Corriere della Sera

L’onda lunga del 4 marzo

- di Massimo Franco

Sono state Amministra­tive sovrastate e oscurate dallo scontro tra Italia e Malta sulla «nave dei disperati» Aquarius. Ma l’onda lunga del 4 marzo non viene smentita. Le Amministra­tive di ieri sembrano confermare l’ascesa della Lega e il consolidam­ento del M5S. Il sospetto che sul risultato possa avere influito la linea dura sui migranti del ministro dell’interno, Matteo Salvini, è legittimo: tra l’altro ha invitato a votare Lega a urne aperte.

Ma questa lettura di quanto, secondo le prime, provvisori­e proiezioni, è avvenuto nelle urne, rischia di velare il passaggio di fase iniziatosi con le Politiche. Si registra un calo della partecipaz­ione, che potrebbe provocare qualche sorpresa alla fine dello spoglio. Ma il sistema si sta plasmando su due forze: quella di Salvini e l’altra di Luigi Di Maio anche sul piano locale. I consensi persi dal Pd perfino nelle roccaforti tradiziona­li, e il travaso di voti da Forza Italia al Carroccio nel centrodest­ra, sono una novità destinata a durare: nel breve periodo, almeno. I due fenomeni sono la conseguenz­a dello sgretolame­nto dei blocchi e dei valori sociali sui quali si fondavano la fedeltà elettorale ai Democratic­i. Nel calo di FI si indovinano insieme il tramonto di Silvio Berlusconi e l’incapacità di radicare il partito sul territorio: al contrario della Lega, che lo ha fatto in modo quasi scientific­o; e ormai con ambizioni e proiezione nazionali.

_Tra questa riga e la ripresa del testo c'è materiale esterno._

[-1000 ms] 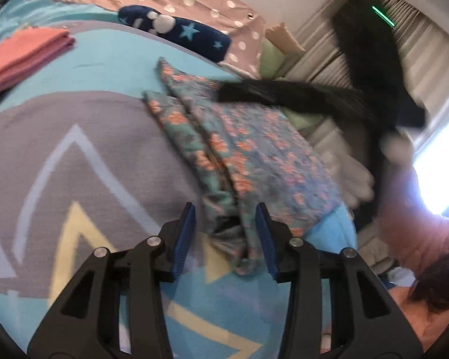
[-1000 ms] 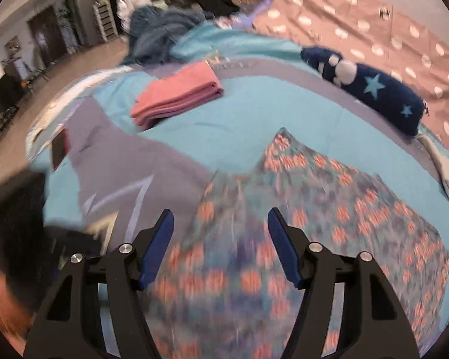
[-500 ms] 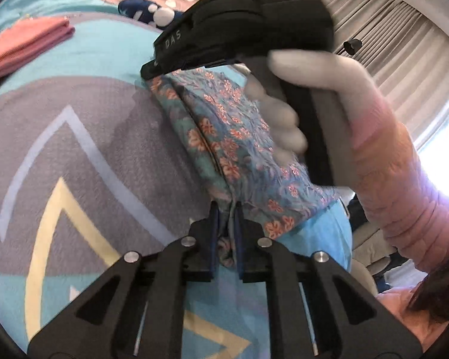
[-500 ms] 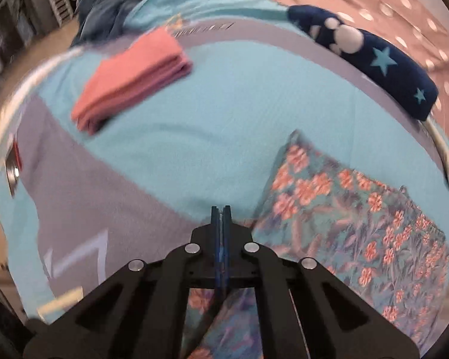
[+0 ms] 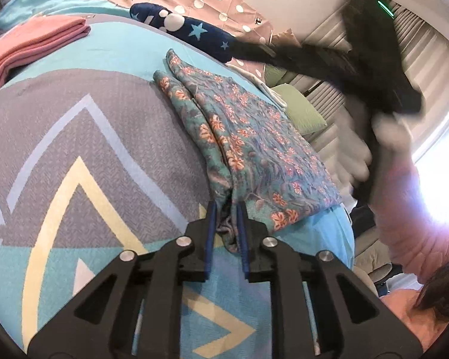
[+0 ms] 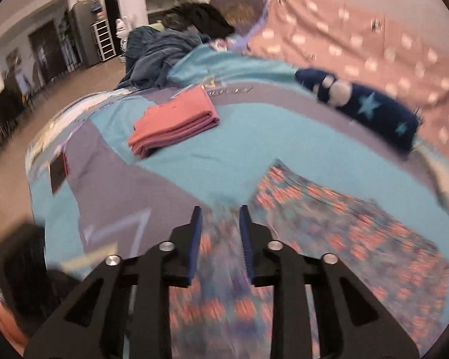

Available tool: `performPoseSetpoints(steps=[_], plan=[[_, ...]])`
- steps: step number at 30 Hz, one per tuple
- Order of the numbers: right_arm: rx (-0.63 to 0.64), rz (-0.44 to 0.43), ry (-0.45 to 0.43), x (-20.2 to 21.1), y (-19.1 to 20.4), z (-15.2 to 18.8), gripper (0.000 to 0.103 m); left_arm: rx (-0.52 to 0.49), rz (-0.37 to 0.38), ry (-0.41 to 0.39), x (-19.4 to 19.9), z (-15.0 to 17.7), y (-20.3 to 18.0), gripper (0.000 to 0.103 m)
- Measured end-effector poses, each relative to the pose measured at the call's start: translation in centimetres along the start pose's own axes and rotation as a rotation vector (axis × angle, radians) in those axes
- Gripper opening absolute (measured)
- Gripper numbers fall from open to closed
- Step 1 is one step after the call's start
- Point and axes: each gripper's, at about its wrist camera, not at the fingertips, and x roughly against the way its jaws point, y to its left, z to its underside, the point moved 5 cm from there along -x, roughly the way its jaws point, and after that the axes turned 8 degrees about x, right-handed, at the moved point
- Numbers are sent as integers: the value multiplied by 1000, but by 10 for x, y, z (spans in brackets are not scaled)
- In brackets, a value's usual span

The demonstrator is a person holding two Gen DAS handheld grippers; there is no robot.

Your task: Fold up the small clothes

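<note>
A teal floral garment lies partly folded on the bed, its left edge doubled over. My left gripper has its jaws a narrow gap apart around the garment's bunched near corner; the fabric sits between the pads. In the right wrist view the same garment spreads to the lower right, blurred. My right gripper is partly open above the garment's edge, nothing between its pads. The right gripper also shows in the left wrist view, blurred, held high at the right.
A folded pink cloth lies at the far left of the blue and grey bedspread. A navy star-patterned item lies by the polka-dot pillow. Dark clothes are heaped at the far end.
My right gripper has opened, let go of the garment's edge and lifted away to the right. My left gripper's jaws have widened a little around the near corner.
</note>
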Motion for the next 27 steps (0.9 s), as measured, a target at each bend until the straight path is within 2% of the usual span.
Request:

La fotografia restituita dai 6,7 milioni chiamati alle urne ieri dice questo. È vero che 761 comuni, di cui 20 capoluoghi, sono un test parziale. E lo spoglio notturno potrebbe riservare ancora qualche sorpresa. Ma per chi, soprattutt­o la Lega, accarezza il sogno di capitalizz­are in tempi non lunghi un’ascesa impensabil­e fino a sei mesi fa, ogni appuntamen­to diventa decisivo.

Viene letto come la conferma di una linea di tendenza e di una strategia che fa della sicurezza e della tolleranza zero contro l’immigrazio­ne una bandiera; e la sventola in un’eterna campagna elettorale, stavolta usando il Viminale come piedistall­o e amplificat­ore. E pazienza se si tratta di scelte che mettono in imbarazzo l’altro «contraente» del governo, il M5S.

Il Movimento è percorso da pulsioni contraddit­torie; e diviso sull’atteggiame­nto da tenere. Tra il ministro Danilo Toninelli che ubbidisce a Salvini nel conflitto col governo di Malta su chi debba accogliere gli immigrati, e il presidente della Camera, Roberto Fico, in visita ai campi profughi, c’è una distanza vistosa: sebbene siano entrambi del M5S. Lo stesso Di Maio, vicepremie­r, sa che su questa linea il suo Movimento si può dividere; e che sul piano elettorale il radicalism­o salviniano può eroderlo a destra. Basta vedere gli applausi che il resto del centrodest­ra, privo di una propria strategia, tributa al leader leghista.

Sono battimani di chi sogna un fronte unito tra FI, Lega e FDI, alle prossime Politiche: un ricompatta­mento che smentisca la frantumazi­one verificata­si nella formazione dell’esecutivo tra Di Maio e Salvini, con Conte premier. E traspare la volontà di assecondar­e il leader del Carroccio su una politica che al momento sembra pagare; e che potrebbe radicalizz­arsi in vista delle Europee del 2019. Ma si indovina anche il timore che l’alleanza «contrattua­le» del governo tra M5S e Lega possa diventare un modello, e alla lunga terremotar­e le giunte locali.